What you should do => Tally up the lines in the material where the word "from" appears, then give the total and nothing else.

Provided data =>

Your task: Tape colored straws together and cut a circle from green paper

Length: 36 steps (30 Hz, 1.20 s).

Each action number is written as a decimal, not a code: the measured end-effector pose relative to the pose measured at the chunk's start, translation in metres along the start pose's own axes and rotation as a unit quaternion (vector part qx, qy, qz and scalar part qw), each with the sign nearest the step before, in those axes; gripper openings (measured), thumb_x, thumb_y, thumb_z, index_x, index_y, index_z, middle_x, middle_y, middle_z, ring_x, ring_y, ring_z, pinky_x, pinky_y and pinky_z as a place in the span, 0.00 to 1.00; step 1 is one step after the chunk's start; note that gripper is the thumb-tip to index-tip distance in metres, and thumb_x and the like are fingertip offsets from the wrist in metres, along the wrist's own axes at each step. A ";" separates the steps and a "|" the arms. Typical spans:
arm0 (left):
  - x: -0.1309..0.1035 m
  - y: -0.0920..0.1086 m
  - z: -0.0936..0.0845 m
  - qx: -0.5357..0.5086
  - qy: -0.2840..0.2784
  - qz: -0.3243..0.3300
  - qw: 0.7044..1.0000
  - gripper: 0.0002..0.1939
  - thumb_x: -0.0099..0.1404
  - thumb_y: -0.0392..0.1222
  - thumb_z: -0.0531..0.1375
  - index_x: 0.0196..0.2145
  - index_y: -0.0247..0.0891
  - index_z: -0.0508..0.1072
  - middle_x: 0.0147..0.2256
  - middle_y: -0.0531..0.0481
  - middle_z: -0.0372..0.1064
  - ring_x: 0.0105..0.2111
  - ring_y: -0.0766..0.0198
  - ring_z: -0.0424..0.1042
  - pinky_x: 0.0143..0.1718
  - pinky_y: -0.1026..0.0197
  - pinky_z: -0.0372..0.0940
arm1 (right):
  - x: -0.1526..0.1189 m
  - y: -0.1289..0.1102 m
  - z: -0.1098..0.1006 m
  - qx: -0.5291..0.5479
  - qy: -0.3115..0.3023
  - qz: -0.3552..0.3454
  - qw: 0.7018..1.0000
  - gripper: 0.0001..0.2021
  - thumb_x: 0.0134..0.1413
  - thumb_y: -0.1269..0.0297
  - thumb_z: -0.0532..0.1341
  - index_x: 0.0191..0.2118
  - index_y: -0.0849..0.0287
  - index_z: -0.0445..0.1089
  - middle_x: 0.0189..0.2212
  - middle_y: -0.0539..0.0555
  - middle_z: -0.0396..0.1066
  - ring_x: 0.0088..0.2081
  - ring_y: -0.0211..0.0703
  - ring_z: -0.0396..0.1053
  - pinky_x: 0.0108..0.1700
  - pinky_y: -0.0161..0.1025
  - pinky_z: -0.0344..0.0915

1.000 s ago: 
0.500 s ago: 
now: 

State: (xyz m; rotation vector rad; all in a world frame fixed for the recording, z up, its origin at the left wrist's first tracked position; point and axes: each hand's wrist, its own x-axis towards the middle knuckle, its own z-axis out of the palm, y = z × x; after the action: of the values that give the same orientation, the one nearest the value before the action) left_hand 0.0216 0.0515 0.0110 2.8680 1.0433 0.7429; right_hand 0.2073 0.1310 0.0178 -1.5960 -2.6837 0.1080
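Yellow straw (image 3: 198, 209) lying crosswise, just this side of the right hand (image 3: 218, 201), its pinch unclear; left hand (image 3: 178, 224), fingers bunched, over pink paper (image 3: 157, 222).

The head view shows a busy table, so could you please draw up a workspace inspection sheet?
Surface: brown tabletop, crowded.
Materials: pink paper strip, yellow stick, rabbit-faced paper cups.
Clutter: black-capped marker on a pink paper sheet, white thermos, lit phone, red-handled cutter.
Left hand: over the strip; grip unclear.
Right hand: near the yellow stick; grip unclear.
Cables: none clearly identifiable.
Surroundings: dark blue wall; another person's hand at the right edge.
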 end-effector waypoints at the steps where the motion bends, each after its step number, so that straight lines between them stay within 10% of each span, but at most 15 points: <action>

Solution to this task => 2